- [The data]
◆ ◆ ◆ ◆ ◆ ◆ ◆
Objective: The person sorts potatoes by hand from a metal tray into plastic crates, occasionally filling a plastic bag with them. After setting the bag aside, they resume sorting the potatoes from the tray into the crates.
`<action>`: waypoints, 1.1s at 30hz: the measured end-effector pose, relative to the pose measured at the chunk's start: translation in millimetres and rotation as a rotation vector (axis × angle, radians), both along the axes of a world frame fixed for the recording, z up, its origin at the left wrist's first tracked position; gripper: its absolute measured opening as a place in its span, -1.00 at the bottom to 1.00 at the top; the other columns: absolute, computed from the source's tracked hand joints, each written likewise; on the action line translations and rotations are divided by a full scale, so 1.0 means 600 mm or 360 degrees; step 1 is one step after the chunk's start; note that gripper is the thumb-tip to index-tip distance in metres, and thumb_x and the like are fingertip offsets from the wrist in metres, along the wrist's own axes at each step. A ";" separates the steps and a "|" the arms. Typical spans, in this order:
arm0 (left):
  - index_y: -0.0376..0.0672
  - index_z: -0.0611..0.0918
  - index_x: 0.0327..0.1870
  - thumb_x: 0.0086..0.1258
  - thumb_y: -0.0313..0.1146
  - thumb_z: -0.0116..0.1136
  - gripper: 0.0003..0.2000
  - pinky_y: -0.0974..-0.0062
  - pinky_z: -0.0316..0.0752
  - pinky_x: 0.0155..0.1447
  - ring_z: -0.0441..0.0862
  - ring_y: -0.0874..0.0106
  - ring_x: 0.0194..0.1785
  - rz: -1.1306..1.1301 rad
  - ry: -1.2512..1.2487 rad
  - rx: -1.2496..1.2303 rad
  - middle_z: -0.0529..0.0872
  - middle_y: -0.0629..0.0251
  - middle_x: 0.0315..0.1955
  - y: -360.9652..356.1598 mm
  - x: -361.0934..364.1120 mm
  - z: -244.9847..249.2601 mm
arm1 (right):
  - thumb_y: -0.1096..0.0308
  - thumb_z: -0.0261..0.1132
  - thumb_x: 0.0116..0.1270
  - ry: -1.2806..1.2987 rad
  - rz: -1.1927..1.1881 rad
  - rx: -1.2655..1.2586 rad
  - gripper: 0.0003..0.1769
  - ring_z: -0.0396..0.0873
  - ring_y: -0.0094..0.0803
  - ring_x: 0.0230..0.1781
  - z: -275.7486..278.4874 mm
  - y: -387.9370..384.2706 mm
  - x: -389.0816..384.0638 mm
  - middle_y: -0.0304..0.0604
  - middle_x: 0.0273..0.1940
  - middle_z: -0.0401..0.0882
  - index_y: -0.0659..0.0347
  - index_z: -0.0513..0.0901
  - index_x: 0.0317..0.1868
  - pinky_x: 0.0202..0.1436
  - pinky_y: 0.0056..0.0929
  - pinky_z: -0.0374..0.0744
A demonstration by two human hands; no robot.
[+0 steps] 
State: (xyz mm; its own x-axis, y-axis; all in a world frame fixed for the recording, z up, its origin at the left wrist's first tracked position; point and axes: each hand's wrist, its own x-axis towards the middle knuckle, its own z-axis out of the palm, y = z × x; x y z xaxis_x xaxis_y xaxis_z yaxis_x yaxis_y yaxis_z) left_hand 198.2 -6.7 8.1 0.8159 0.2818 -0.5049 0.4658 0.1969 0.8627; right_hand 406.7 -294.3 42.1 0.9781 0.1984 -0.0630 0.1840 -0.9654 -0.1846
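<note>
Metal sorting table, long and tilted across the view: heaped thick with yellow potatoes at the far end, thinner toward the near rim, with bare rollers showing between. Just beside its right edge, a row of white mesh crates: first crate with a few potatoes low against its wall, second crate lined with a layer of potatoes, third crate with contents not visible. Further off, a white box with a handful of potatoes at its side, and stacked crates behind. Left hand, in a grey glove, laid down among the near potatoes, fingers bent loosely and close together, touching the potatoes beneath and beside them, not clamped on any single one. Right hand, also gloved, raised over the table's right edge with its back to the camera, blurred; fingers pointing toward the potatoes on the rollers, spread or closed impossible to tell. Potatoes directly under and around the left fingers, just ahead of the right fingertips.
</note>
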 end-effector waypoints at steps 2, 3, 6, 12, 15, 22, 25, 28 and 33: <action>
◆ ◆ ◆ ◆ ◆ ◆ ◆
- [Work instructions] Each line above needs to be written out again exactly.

- [Solution below]
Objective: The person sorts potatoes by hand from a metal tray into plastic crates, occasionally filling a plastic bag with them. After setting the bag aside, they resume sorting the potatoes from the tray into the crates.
`<action>`: waypoints, 1.1s at 30hz: the measured end-effector pose, relative to the pose measured at the chunk's start: translation in millimetres and rotation as a rotation vector (axis × angle, radians), both along the axes of a world frame fixed for the recording, z up, its origin at the left wrist's first tracked position; gripper: its absolute measured opening as a place in its span, -1.00 at the bottom to 1.00 at the top; the other columns: absolute, computed from the source's tracked hand joints, each written likewise; on the action line translations and rotations are divided by a full scale, so 1.0 means 600 mm or 360 degrees; step 1 is one step after the chunk's start; note that gripper is the thumb-tip to index-tip distance in metres, and thumb_x and the like are fingertip offsets from the wrist in metres, along the wrist's own axes at each step. A ";" separates the steps and a "|" the arms. Typical spans, in this order:
arm0 (left):
  - index_y: -0.0376..0.0672
  - index_z: -0.0611..0.0918
  - index_x: 0.0327..0.1870
  - thumb_x: 0.0086..0.1258
  - thumb_y: -0.0313..0.1146
  - thumb_z: -0.0116..0.1136
  - gripper: 0.0003..0.2000
  - pinky_y: -0.0974..-0.0062
  - pinky_z: -0.0316..0.0752
  - pinky_x: 0.0155..0.1447
  - ring_z: -0.0441..0.0862
  - ring_y: -0.0874..0.0106
  - ring_x: 0.0194..0.1785
  - rz: -1.1306..1.1301 rad
  - ry: -1.2512..1.2487 rad
  - rx: -1.2496..1.2303 rad
  - middle_z: -0.0529..0.0872
  - middle_y: -0.0629..0.0251
  - middle_x: 0.0315..0.1955
  - y: -360.9652..356.1598 mm
  - x: -361.0934..364.1120 mm
  - z: -244.9847..249.2601 mm
arm1 (right):
  - thumb_y: -0.1096..0.0308
  - thumb_z: -0.0261..0.1132
  - thumb_x: 0.0116..0.1270
  - ry: -1.2806..1.2987 rad
  - rz: -1.1927..1.1881 rad
  - rx: -1.2655..1.2586 rad
  - gripper: 0.0003..0.1769
  - ring_z: -0.0396..0.0873
  - ring_y: -0.0094..0.0803
  - ring_x: 0.0230..0.1781
  - z: -275.7486..278.4874 mm
  - y: -387.9370..384.2706 mm
  - x: -389.0816..384.0638 mm
  - middle_y: -0.0304..0.0604
  - middle_x: 0.0273..0.1940
  - middle_z: -0.0401..0.0882
  - index_y: -0.0659..0.0347
  - index_z: -0.0513..0.0901
  - index_x: 0.0317..0.1868
  - pinky_x: 0.0202..0.1436
  - pinky_y: 0.0056..0.0929
  - pinky_z: -0.0374..0.0744
A demonstration by two human hands; no robot.
[+0 steps] 
State: (xyz mm; its own x-axis, y-axis; all in a world frame fixed for the recording, z up, its origin at the left wrist's first tracked position; point and axes: each hand's wrist, its own x-axis towards the middle knuckle, its own z-axis out of the palm, y = z × x; x y z xaxis_x xaxis_y xaxis_z yaxis_x yaxis_y yaxis_z) left_hand 198.2 -6.7 8.1 0.8159 0.2818 -0.5049 0.4658 0.1969 0.8627; right_hand 406.7 -294.3 42.1 0.9781 0.1984 -0.0630 0.1840 -0.9654 -0.1846
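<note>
Metal sorting table, long and tilted across the view: heaped thick with yellow potatoes at the far end, thinner toward the near rim, with bare rollers showing between. Just beside its right edge, a row of white mesh crates: first crate with a few potatoes low against its wall, second crate lined with a layer of potatoes, third crate with contents not visible. Further off, a white box with a handful of potatoes at its side, and stacked crates behind. Left hand, in a grey glove, laid down among the near potatoes, fingers bent loosely and close together, touching the potatoes beneath and beside them, not clamped on any single one. Right hand, also gloved, raised over the table's right edge with its back to the camera, blurred; fingers pointing toward the potatoes on the rollers, spread or closed impossible to tell. Potatoes directly under and around the left fingers, just ahead of the right fingertips.
</note>
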 end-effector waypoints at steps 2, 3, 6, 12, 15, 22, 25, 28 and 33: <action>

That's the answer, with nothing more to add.